4 thoughts on “Is God Green? Talking Sustainability & Religion at Chestnut Hill College

  1. Great insight. Thank you Sister Mary Elizabeth and Sister Miriam! This line (and many others) resonated with me “Earth’s alive, it’s a living being itself. We’re just one of its species.”

  2. So much of this interview struck a chord with me, particularly the comparison between “Mother Earth” and how women are treated, essentially pointing to male domination as a reason there is so much disregard for the importance of the Earth’s resources. Everything the sisters had to say is much more cerebral and connected to what I believe now than anything I ever heard growing up Catholic, as Julie felt, too.

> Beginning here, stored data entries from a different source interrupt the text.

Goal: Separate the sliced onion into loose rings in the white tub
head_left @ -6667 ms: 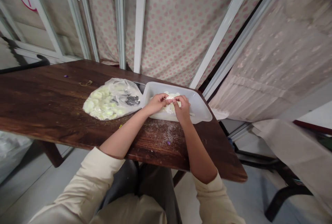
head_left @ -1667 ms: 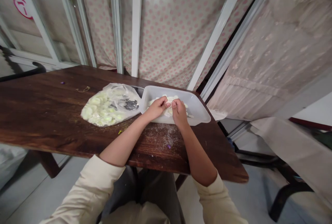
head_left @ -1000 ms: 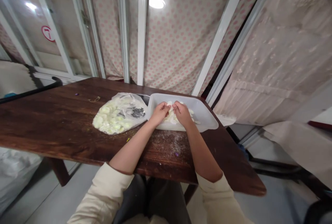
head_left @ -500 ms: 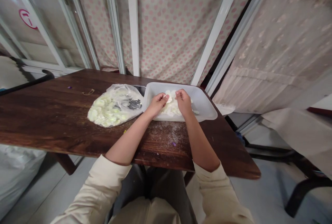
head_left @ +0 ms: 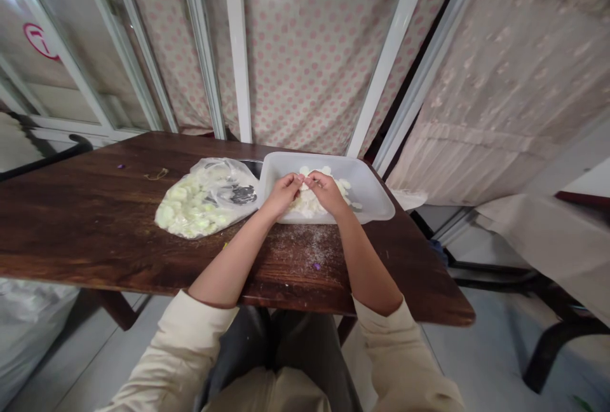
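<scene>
Over a white plastic tub (head_left: 381,205), my two hands meet with their fingertips together. My left hand (head_left: 284,193) is closed in a pinch on a small white petal-like piece (head_left: 305,187), mostly covered by the fingers. Against the same spot, my right hand (head_left: 328,191) pinches too; its fingertips touch the left ones and hide what lies between them. Below and behind the hands, a loose pile of thin white round pieces (head_left: 344,184) lies in the tub. I cannot make out their material.
Left of the tub, a clear plastic bag (head_left: 229,186) holds many pale greenish-white pieces (head_left: 183,208). White specks (head_left: 305,250) and a purple scrap (head_left: 317,266) lie on the dark wooden table (head_left: 95,208) near its front edge. Curtained glass panels stand behind.
My right hand has moved left and down to meet my left hand at the white piece; before, the hands were apart. The whole view has shifted slightly.
</scene>
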### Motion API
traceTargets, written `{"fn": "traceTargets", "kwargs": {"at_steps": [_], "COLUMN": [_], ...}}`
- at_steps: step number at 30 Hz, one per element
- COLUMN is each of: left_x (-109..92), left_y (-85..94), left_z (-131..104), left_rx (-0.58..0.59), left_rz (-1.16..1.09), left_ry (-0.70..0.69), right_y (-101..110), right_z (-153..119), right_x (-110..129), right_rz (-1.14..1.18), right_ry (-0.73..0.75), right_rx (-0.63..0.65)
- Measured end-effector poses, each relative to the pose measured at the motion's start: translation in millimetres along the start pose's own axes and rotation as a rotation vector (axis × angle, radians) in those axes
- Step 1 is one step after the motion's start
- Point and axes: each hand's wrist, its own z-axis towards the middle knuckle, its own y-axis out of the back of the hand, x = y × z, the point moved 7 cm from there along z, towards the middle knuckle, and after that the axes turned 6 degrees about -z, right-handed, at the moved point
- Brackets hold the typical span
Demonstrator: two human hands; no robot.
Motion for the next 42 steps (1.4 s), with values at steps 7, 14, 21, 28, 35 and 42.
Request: {"fn": "traceTargets", "kwargs": {"at_steps": [7,14,21,28,35,42], "left_x": [5,-2,0,-5,-7,-4], "left_y": [-0.1,3.4,8.0,7.3,2.3,3.3], "left_z": [2,0,1,0,-1,0], "left_rx": [0.016,-0.042,-0.069,-0.045,-0.001,-0.04], "left_rz": [0.03,0.046,0.011,-0.002,-0.031,0.022], "left_ry": [-0.02,-0.039,-0.039,-0.082,-0.078,-0.068], "right_y": [0,1,13,22,5,5], "right_z": [-3,-10,-10,-10,-4,-9], "right_x": [-3,16,10,3,10,13], "right_rz": [-0.319,-0.772,-0.756,-0.539,-0.438,-0.728], "right_ry": [-0.03,0.057,-0.036,-0.076,0.053,0.039], "right_rx": [-0.058,-0.189,-0.295,-0.363,-0.126,-0.197]}}
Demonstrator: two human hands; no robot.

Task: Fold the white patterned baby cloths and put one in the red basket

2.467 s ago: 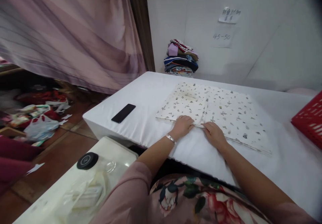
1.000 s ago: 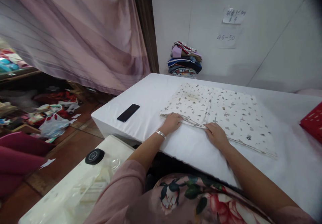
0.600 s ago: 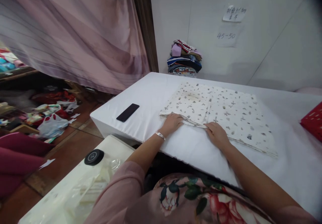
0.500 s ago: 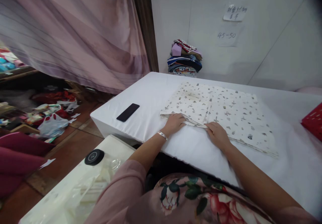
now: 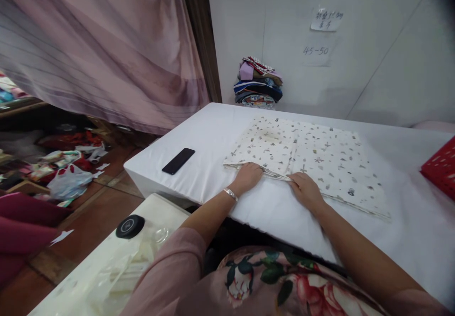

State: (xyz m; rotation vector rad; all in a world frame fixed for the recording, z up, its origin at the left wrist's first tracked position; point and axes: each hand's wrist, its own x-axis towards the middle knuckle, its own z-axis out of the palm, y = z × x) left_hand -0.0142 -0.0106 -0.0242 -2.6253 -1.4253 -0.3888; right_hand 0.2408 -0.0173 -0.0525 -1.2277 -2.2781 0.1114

  3. From a Jewish perspective, our religion is very much tied to the Earth. This is why I felt it was important for my sons’ bar to be green. Becoming a Jewish adult carries responsibilities which includes taking care of the Earth. (PS wrote a book on greening bar and bat mitzvahs. Just trying to get it published.)

    I believe most religions are tied to the Earth but it isn’t stressed in religious teaching. I like Julie and Gretchen didn’t learn the connection until later on in life.

  4. Thanks Beth! That same line (and the female/earth comparison) definitely were intriguing to me.

    Gretchen, I agree. Hopefully that’s the way the ‘church’ is going rather than being stuck in the past (and what it sounds like how we both grew up.)

    Anna, thanks for your perspective! Good luck on getting your book published. I think what Gretchen and I may have meant is that “our” churches growing up didn’t emphasize the connection, but instead the ‘humans are superior’ perspectives. Obviously religions are very complex and have many aspects (including ‘sustainability’), but religions are often where people set the standards for morality. If “Churches” don’t emphasize sustainability/the importance of caring for ‘earth’, many people can potentially miss out on the message. I think Sister Meriam discussing how religions revert back to ‘old’ text is where it rang a bell – religions need to teach what’s important Now, not what the scriptures began weighing emphasis on.

    Great comments all around! 🙂 Thank you all.